Todo esse trabalho só foi possível por meio de um plano de contensão de gastos, norteado pelo prefeito Paulo Tokuzumi, que combateu as dívidas deixadas pela gestão anterior
Para garantir à população suzanense melhores condições de trafego, a Prefeitura de Suzano, por meio da Secretaria de Serviços e Manutenção, prosseguiu hoje (03) com a recuperação asfáltica de importantes vias da malha central. Dentre as vias beneficiadas estão as ruas General Francisco Glicério, Antonio Marques Figueira, Portugal Freixo e Travessa Guaió. Quem passar todos os dias por esses locais, já desenvolve um percurso mais seguro e com mais fluidez.
Todo esse trabalho só foi possível através de um plano de contensão de gastos, que objetivou combater as dívidas, organizar a estrutura existente e colocar em prática uma série de ações paliativas e futuramente definitivas no que tange à infraestrutura viária.

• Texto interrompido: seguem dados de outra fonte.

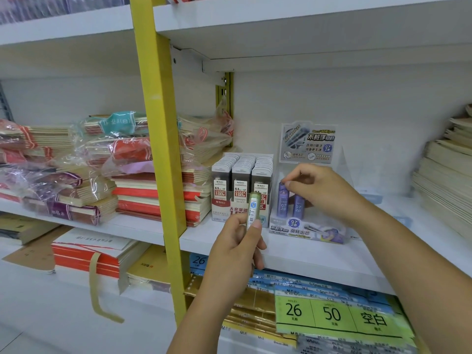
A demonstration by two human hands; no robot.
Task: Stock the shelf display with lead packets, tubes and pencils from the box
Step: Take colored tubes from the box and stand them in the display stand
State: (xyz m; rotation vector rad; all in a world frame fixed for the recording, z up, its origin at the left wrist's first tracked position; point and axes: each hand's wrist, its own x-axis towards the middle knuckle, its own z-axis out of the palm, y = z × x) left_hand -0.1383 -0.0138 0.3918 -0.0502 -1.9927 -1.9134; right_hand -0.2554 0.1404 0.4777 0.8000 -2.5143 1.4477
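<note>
Closest to me, at six o'clock, my left hand (pixel 237 241) grips a green lead tube (pixel 252 210) upright between thumb and fingers. Beyond it, toward one o'clock, my right hand (pixel 321 190) pinches the top of a purple tube (pixel 283 200) standing in the clear display box (pixel 306 232) on the white shelf (pixel 319 256). Grey lead packets (pixel 241 172) fill a tray at the box's nine o'clock, and wrapped notebooks (pixel 76 175) lie farther that way.

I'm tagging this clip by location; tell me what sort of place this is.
Most likely a stationery shop: white retail shelving holds stacked notebooks, a display box of 0.5 HB lead packets and purple lead tubes, one pinched by the right hand; the left hand holds a green lead tube.
</note>
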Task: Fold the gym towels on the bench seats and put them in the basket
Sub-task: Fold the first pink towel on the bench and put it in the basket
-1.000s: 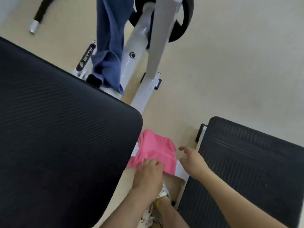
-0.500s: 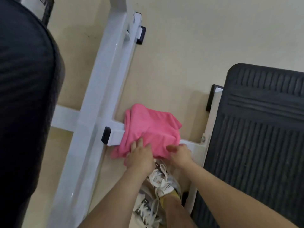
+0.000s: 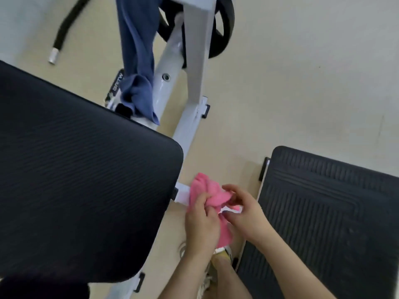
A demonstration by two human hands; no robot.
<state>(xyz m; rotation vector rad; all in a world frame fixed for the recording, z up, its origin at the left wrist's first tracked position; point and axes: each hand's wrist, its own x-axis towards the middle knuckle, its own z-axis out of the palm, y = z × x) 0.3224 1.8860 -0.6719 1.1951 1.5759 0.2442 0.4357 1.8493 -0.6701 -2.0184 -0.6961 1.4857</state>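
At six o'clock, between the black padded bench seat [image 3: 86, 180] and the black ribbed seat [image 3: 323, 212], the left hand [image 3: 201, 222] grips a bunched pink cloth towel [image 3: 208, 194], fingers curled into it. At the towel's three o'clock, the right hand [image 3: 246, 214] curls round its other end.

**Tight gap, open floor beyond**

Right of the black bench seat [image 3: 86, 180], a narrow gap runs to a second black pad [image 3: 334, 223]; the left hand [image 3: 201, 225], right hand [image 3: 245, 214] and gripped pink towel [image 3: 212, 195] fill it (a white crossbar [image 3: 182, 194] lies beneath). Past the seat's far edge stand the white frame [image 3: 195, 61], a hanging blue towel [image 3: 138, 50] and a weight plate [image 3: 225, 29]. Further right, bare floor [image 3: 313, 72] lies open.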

Para se ter uma ideia, nos últimos oito anos, nenhuma rua foi aberta no município. Em outras palavras, a cidade deixou de crescer. Além disso, os investimentos em recapeamento foram precários. Nessa ação específica de tapa buracos, o objetivo da Administração Municipal é atuar de forma que todas as travessas sejam revitalizadas, dando mais vazão ao trânsito local e possibilitando um sistema viário mais adequado aos motoristas e pedestres.

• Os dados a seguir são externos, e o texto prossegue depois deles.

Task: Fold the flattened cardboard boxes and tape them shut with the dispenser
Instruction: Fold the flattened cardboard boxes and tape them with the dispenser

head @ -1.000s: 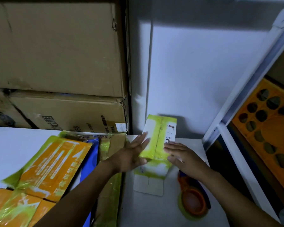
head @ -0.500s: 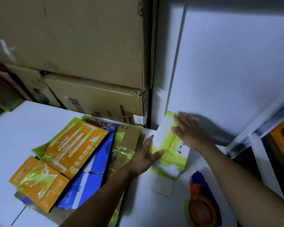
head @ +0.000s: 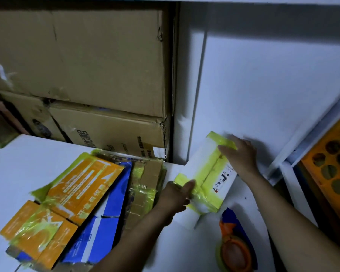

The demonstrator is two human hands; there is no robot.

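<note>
Your left hand (head: 176, 196) grips the white box (head: 204, 173) at its near corner, right hand (head: 238, 157) flat on its far end. It's on the white tabletop (head: 37, 158), dispenser (head: 234, 254) just beside, flattened boxes (head: 77, 193) left, brown cartons (head: 86, 65) and white wall (head: 273, 85) behind.

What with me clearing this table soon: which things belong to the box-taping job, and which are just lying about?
Job: white taped box, gripped by the left hand, the right hand resting on it; tape dispenser; flattened orange and blue boxes.
Lying about: stacked brown cartons; orange tray with holes.
</note>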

Desde 2013, a Prefeitura de Suzano vem enfrentando uma grande crise financeira. O orçamento previsto em 2013 era de R$ 751 milhões (deixado pela antiga administração), sendo que o realizado foi de apenas R$ 523 milhões, ficando quase 30% abaixo do previsto e prejudicando totalmente o trabalho da administração municipal para os próximos anos.

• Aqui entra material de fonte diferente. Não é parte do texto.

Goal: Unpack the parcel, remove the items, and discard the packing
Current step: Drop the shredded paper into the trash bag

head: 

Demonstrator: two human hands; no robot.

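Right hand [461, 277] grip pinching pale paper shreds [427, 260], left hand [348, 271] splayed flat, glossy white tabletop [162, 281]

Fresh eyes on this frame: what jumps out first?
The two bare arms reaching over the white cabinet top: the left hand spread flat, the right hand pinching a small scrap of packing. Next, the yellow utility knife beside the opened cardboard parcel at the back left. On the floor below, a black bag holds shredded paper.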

No ano passado a Prefeitura de Suzano realizou uma economia nas despesas, porém, sem afetar a oferta de serviços essenciais à população. Todos os secretários ficaram encarregados de refazer contratos e diminuir valores contratuais em até 25%.
Vale ressaltar que Suzano vive o reflexo da falta de planejamento e da falta de uma política de desenvolvimento dos anos anteriores. Um demonstrativo da crise é repasse do ICMS, que vem caindo desde 2004 em termos percentuais e em 2014 a Prefeitura de Suzano registrou a queda mais bruta. Perdemos quase R$ 14 milhões em relação a 2013.
O FPM, por exemplo, não vem acompanhando o IPCA (Índice Oficial do Governo Federal para medição das metas inflacionarias), e em 2014 Suzano teve um repasse de R$ 44 milhões, quando o esperado era pelo menos R$ 48 milhões.